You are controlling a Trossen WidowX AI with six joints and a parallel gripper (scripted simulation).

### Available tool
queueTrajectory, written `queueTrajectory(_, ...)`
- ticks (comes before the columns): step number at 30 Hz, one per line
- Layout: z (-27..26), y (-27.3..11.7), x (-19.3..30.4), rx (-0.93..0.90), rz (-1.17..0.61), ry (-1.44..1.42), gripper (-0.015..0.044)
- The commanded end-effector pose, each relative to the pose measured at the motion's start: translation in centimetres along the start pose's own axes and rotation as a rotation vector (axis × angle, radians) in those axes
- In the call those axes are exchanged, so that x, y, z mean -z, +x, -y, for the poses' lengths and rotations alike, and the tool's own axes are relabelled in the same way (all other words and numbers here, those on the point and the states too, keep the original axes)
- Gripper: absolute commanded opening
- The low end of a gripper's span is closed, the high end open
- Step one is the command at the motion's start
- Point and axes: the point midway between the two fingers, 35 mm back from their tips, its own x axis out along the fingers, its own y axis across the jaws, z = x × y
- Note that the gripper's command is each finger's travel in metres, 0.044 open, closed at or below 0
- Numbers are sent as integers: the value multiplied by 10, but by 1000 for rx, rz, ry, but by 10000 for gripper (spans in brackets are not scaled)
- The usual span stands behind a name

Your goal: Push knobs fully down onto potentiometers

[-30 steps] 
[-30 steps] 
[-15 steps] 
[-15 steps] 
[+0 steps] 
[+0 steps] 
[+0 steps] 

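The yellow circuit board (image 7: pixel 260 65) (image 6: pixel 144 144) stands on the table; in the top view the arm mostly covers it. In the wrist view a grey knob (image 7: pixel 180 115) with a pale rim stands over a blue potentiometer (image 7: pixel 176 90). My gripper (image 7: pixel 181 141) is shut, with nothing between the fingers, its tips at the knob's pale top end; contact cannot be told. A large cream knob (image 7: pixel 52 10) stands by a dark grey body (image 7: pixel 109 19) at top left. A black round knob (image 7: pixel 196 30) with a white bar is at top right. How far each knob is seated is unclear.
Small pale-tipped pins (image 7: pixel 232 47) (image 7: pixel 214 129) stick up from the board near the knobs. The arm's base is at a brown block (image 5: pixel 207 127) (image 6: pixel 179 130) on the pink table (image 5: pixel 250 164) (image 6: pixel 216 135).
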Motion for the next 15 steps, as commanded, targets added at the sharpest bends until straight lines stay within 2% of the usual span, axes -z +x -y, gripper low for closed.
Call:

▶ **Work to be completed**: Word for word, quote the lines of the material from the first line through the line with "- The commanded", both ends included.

▶ **Output of the exercise**:
You are controlling a Trossen WidowX AI with six joints and a parallel gripper (scripted simulation).

### Available tool
queueTrajectory, written `queueTrajectory(_, ...)`
- ticks (comes before the columns): step number at 30 Hz, one per line
- Layout: z (-27..26), y (-27.3..11.7), x (-19.3..30.4), rx (-0.93..0.90), rz (-1.17..0.61), ry (-1.44..1.42), gripper (-0.015..0.044)
- The commanded end-effector pose, each relative to the pose measured at the motion's start: translation in centimetres along the start pose's own axes and rotation as a rotation vector (axis × angle, radians) in those axes

Nothing else remains for the exercise.